#### AIM OF THE EXERCISE
When you reach the line in the data below that contains "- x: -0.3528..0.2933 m", please start repeating lines exactly, and stop after the line that contains "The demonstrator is", repeating nothing else.

[Start of section]

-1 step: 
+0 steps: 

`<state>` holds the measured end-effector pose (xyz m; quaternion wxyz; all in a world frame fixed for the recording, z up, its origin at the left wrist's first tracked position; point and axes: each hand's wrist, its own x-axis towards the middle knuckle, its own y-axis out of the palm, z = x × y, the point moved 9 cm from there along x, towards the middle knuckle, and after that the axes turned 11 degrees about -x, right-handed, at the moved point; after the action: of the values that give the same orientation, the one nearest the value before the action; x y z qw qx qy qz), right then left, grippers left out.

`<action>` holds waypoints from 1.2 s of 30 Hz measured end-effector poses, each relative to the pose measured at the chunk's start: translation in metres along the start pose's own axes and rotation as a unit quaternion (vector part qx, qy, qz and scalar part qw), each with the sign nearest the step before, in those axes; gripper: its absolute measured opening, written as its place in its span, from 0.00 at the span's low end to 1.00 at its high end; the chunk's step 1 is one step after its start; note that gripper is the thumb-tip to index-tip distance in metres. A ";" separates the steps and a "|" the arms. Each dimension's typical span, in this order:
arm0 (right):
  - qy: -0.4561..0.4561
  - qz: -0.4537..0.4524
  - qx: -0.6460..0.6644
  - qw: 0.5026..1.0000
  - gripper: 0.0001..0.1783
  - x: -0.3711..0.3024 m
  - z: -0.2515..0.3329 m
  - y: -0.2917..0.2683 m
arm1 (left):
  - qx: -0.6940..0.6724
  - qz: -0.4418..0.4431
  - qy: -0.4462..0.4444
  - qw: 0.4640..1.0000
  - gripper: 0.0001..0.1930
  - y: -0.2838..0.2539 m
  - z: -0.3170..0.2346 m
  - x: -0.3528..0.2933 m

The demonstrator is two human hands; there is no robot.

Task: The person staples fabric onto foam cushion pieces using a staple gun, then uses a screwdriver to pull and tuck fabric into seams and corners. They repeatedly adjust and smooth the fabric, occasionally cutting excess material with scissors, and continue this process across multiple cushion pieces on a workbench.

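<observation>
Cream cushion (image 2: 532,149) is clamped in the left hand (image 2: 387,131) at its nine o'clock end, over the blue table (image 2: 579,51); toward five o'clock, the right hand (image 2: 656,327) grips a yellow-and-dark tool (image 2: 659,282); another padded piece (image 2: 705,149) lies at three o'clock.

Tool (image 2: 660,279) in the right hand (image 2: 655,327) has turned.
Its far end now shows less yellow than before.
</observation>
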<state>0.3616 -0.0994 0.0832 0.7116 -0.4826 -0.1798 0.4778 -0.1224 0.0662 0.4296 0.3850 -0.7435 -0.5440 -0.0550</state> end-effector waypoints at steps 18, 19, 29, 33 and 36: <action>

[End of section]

#### RESPONSE TO THE TASK
  - x: -0.3528..0.2933 m

The demonstrator is two human hands; there is no robot.

With this, the exercise is complete.